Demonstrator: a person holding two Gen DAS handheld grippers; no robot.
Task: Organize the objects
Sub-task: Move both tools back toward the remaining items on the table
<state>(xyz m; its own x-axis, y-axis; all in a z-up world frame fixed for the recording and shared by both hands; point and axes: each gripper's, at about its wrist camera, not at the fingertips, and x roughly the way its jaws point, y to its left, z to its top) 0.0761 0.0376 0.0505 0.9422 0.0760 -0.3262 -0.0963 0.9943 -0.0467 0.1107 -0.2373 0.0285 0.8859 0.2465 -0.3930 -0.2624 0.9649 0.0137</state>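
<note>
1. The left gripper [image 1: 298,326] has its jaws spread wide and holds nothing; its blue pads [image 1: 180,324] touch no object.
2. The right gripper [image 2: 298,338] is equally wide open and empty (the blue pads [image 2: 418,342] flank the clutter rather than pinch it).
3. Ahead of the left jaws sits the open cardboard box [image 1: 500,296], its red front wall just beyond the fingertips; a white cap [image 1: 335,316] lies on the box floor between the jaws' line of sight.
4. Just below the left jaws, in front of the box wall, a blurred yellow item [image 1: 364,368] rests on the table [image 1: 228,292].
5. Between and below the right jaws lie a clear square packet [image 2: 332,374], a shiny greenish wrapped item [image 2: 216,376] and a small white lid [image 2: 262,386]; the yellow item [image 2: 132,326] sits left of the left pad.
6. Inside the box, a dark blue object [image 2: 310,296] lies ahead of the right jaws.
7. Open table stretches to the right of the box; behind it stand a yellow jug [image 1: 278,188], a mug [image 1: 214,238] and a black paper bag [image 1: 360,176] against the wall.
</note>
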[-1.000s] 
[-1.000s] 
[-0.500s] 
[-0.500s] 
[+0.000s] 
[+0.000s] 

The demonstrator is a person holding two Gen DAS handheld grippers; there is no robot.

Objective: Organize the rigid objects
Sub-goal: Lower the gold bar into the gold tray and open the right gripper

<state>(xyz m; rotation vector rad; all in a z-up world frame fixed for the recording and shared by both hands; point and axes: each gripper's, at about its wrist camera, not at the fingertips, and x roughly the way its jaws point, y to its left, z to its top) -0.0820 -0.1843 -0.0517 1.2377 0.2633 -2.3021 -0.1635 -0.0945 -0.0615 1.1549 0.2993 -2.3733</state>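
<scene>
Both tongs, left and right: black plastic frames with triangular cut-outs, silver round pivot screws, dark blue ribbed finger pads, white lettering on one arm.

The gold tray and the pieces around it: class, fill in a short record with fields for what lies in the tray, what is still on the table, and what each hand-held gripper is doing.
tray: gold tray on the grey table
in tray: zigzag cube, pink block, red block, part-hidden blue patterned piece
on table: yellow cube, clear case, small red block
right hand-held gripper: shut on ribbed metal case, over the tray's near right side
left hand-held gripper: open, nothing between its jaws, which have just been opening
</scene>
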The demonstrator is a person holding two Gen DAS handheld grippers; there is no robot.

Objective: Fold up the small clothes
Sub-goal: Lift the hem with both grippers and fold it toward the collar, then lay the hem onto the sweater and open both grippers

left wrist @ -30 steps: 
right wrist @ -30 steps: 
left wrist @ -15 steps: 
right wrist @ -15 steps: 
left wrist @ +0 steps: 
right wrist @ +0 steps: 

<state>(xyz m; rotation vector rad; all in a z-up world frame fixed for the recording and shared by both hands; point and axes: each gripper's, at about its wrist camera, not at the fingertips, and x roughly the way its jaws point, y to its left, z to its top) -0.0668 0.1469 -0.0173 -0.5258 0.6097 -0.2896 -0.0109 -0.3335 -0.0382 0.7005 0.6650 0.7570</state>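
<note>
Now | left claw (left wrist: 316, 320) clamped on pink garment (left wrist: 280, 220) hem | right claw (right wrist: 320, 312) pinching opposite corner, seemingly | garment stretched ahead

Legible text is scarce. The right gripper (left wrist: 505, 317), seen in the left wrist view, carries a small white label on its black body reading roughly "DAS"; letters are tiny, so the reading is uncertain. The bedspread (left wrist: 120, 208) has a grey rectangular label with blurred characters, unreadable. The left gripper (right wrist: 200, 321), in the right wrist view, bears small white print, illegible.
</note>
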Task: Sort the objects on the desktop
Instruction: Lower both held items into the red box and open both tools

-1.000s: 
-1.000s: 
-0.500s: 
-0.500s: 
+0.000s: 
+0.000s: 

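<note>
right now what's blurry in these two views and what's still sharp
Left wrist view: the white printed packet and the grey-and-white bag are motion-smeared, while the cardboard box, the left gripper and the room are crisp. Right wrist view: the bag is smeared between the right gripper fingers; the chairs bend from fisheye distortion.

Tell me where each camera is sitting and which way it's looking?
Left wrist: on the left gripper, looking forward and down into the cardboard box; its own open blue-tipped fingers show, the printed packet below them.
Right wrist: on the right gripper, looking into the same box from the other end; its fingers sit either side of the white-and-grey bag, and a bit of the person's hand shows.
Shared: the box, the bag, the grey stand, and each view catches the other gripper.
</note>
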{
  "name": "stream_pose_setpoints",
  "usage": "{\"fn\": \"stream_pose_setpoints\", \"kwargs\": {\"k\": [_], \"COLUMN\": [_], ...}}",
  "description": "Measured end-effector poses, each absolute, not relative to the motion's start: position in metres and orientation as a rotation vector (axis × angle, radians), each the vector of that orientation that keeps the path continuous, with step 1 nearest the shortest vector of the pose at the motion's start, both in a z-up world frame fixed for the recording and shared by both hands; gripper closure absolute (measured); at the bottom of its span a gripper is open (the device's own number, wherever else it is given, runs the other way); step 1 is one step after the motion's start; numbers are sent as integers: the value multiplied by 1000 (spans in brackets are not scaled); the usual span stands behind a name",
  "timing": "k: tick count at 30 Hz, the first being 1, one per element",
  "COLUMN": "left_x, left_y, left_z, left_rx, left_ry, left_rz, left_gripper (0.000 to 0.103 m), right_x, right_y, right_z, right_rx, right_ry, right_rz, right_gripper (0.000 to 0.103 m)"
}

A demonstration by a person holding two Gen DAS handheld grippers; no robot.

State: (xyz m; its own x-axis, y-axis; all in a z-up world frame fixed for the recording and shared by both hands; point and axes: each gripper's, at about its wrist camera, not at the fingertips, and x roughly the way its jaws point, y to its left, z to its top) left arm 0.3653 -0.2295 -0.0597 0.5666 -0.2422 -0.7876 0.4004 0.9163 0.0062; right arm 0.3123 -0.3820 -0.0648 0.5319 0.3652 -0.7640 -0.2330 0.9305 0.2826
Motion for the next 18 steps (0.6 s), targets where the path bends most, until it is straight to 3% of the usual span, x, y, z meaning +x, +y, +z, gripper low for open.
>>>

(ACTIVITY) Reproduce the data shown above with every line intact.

(RESPONSE BOX)
Demonstrator: a person holding two Gen DAS handheld grippers; no robot.
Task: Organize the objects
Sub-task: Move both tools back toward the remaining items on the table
<state>(xyz m; its own x-axis, y-axis; all in a z-up world frame fixed for the recording and shared by both hands; point and axes: each gripper's, at about its wrist camera, not at the fingertips, and x roughly the way its jaws point, y to its left, z to its top) 0.0761 0.0376 0.0505 0.9422 0.0760 -0.3262 -0.0963 0.9943 -0.0467 0.1107 -0.2373 0.0285 0.8859 0.2465 -0.3930 -0.2624 0.9649 0.0137</state>
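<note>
1. The left gripper [image 1: 298,326] has its jaws spread wide and holds nothing; its blue pads [image 1: 180,324] touch no object.
2. The right gripper [image 2: 298,338] is equally wide open and empty (the blue pads [image 2: 418,342] flank the clutter rather than pinch it).
3. Ahead of the left jaws sits the open cardboard box [image 1: 500,296], its red front wall just beyond the fingertips; a white cap [image 1: 335,316] lies on the box floor between the jaws' line of sight.
4. Just below the left jaws, in front of the box wall, a blurred yellow item [image 1: 364,368] rests on the table [image 1: 228,292].
5. Between and below the right jaws lie a clear square packet [image 2: 332,374], a shiny greenish wrapped item [image 2: 216,376] and a small white lid [image 2: 262,386]; the yellow item [image 2: 132,326] sits left of the left pad.
6. Inside the box, a dark blue object [image 2: 310,296] lies ahead of the right jaws.
7. Open table stretches to the right of the box; behind it stand a yellow jug [image 1: 278,188], a mug [image 1: 214,238] and a black paper bag [image 1: 360,176] against the wall.
</note>
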[-1.000s] 
[-1.000s] 
[-0.500s] 
[-0.500s] 
[+0.000s] 
[+0.000s] 

The demonstrator is a person holding two Gen DAS handheld grippers; there is no robot.

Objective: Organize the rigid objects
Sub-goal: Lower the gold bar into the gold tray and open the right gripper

<state>(xyz m; rotation vector rad; all in a z-up world frame fixed for the recording and shared by both hands; point and axes: each gripper's, at about its wrist camera, not at the fingertips, and x roughly the way its jaws point, y to its left, z to its top) -0.0820 -0.1843 -0.0517 1.2377 0.2633 -2.3021 -0.1635 -0.0945 -0.0615 1.1549 0.2993 -2.3733</state>
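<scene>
Both tongs, left and right: black plastic frames with triangular cut-outs, silver round pivot screws, dark blue ribbed finger pads, white lettering on one arm.

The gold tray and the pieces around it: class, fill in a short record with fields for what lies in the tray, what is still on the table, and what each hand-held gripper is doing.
tray: gold tray on the grey table
in tray: zigzag cube, pink block, red block, part-hidden blue patterned piece
on table: yellow cube, clear case, small red block
right hand-held gripper: shut on ribbed metal case, over the tray's near right side
left hand-held gripper: open, nothing between its jaws, which have just been opening
</scene>
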The demonstrator is a person holding two Gen DAS handheld grippers; there is no robot.

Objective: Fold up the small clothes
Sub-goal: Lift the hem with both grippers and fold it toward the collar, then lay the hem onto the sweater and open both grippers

left wrist @ -30 steps: 
right wrist @ -30 steps: 
left wrist @ -15 steps: 
right wrist @ -15 steps: 
left wrist @ +0 steps: 
right wrist @ +0 steps: 

<state>(xyz m; rotation vector rad; all in a z-up world frame fixed for the recording and shared by both hands; point and axes: each gripper's, at about its wrist camera, not at the fingertips, and x roughly the way its jaws point, y to its left, z to its top) -0.0668 0.1469 -0.0173 -0.5258 0.6097 -0.2896 -0.0109 -0.3335 -0.0382 0.7005 0.6650 0.7570</state>
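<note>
Now | left claw (left wrist: 316, 320) clamped on pink garment (left wrist: 280, 220) hem | right claw (right wrist: 320, 312) pinching opposite corner, seemingly | garment stretched ahead

Legible text is scarce. The right gripper (left wrist: 505, 317), seen in the left wrist view, carries a small white label on its black body reading roughly "DAS"; letters are tiny, so the reading is uncertain. The bedspread (left wrist: 120, 208) has a grey rectangular label with blurred characters, unreadable. The left gripper (right wrist: 200, 321), in the right wrist view, bears small white print, illegible.
</note>
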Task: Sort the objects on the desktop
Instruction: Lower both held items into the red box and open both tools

-1.000s: 
-1.000s: 
-0.500s: 
-0.500s: 
+0.000s: 
+0.000s: 

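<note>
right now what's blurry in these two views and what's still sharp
Left wrist view: the white printed packet and the grey-and-white bag are motion-smeared, while the cardboard box, the left gripper and the room are crisp. Right wrist view: the bag is smeared between the right gripper fingers; the chairs bend from fisheye distortion.

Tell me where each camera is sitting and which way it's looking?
Left wrist: on the left gripper, looking forward and down into the cardboard box; its own open blue-tipped fingers show, the printed packet below them.
Right wrist: on the right gripper, looking into the same box from the other end; its fingers sit either side of the white-and-grey bag, and a bit of the person's hand shows.
Shared: the box, the bag, the grey stand, and each view catches the other gripper.
</note>
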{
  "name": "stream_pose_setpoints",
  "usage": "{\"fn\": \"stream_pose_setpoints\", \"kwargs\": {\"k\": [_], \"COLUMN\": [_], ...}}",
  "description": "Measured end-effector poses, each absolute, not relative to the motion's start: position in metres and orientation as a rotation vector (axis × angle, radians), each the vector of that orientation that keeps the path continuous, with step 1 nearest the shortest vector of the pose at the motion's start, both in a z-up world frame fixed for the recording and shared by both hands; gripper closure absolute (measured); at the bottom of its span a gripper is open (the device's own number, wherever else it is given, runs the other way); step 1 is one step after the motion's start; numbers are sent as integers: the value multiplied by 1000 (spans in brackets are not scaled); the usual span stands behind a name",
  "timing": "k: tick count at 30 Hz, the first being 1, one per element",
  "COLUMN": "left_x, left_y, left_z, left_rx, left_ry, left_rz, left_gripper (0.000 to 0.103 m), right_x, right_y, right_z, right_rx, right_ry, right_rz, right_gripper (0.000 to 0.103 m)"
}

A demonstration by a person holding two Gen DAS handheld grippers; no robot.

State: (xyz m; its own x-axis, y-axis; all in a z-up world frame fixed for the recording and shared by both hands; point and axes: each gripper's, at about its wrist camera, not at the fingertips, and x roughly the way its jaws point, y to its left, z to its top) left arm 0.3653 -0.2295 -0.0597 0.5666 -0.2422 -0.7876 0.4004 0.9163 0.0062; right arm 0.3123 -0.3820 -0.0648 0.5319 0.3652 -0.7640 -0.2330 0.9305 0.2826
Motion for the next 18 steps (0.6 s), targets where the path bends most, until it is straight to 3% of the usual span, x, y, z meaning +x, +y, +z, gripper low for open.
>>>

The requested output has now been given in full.